What then shall we say about the year that is past? For the most part, we say, ‘good riddance!’ That is one reason why we celebrate the New Year with such fervor; we are optimistic that the year to come will be better than the year that is past, that the future will be an improvement on the present. But such optimism has no basis in fact; it is hope without content, a hope that has its foundation simply on the changing fortunes of politics and economics, the blind belief that our world will simply get better and better, an optimism contrary to the testimony of history. Such a hope will always disappoint, because it is founded on men. What Saint Paul has to offer us this New Years’ Eve is a different hope, a hope that will never disappoint, a hope and an optimism that is much more certain, much more sure, because it is founded not on sinful men, but upon the sinless, crucified, and risen Christ. What then shall we say about the year that is past? Paul has the answer, or rather, the question: “If God is for us, who can be against us?”

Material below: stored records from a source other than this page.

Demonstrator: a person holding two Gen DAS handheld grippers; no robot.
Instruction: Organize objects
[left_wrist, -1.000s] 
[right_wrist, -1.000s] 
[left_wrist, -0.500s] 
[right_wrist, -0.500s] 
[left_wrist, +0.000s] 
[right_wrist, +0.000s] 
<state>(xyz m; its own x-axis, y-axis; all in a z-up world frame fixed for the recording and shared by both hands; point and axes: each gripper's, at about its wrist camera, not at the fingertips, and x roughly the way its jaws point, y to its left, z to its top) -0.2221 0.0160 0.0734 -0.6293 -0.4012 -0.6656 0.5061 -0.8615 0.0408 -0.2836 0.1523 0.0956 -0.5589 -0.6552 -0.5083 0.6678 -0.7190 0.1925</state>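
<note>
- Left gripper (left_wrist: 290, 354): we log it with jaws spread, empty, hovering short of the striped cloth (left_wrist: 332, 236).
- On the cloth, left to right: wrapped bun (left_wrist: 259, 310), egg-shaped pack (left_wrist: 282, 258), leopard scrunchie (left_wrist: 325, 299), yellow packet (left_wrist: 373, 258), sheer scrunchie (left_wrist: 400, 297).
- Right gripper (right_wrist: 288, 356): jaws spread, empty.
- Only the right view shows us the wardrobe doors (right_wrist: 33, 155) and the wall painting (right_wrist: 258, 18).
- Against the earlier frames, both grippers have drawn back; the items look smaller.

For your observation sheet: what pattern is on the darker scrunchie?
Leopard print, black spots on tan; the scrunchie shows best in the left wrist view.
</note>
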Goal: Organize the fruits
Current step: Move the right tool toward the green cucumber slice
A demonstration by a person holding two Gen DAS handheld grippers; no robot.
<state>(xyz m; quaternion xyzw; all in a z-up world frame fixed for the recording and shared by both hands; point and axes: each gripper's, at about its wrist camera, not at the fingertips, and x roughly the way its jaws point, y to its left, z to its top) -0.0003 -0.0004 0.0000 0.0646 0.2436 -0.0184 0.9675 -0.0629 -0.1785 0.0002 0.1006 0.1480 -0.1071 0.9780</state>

God is for us. He was for us in the past, He is for us in the present, and He will be for us in the future. In fact, the reason we know that He is for us now and in the days to come is because He was for us in the past. “He who did not spare His own Son but gave Him up for us all, how will He not also with Him graciously give us all things?” God did not spare His Son, He spared us. You deserve death, you deserve suffering, you deserve hell itself, but God spared you and refused to spare Christ. As Isaac was spared and the ram died in his place, so you were spared and Christ died in your place. He is your substitute in life and in death, He, the sinless One, dies in the place of you, the sinful one, and you are justified, made righteous in God’s sight. If God is willing to do that, if He is willing to put His own Son to death in your place, how can anything or overcome you? He has given to you His Son, His most precious gift; how will He fail to give you all that you need (not necessarily what you want), now and in the future?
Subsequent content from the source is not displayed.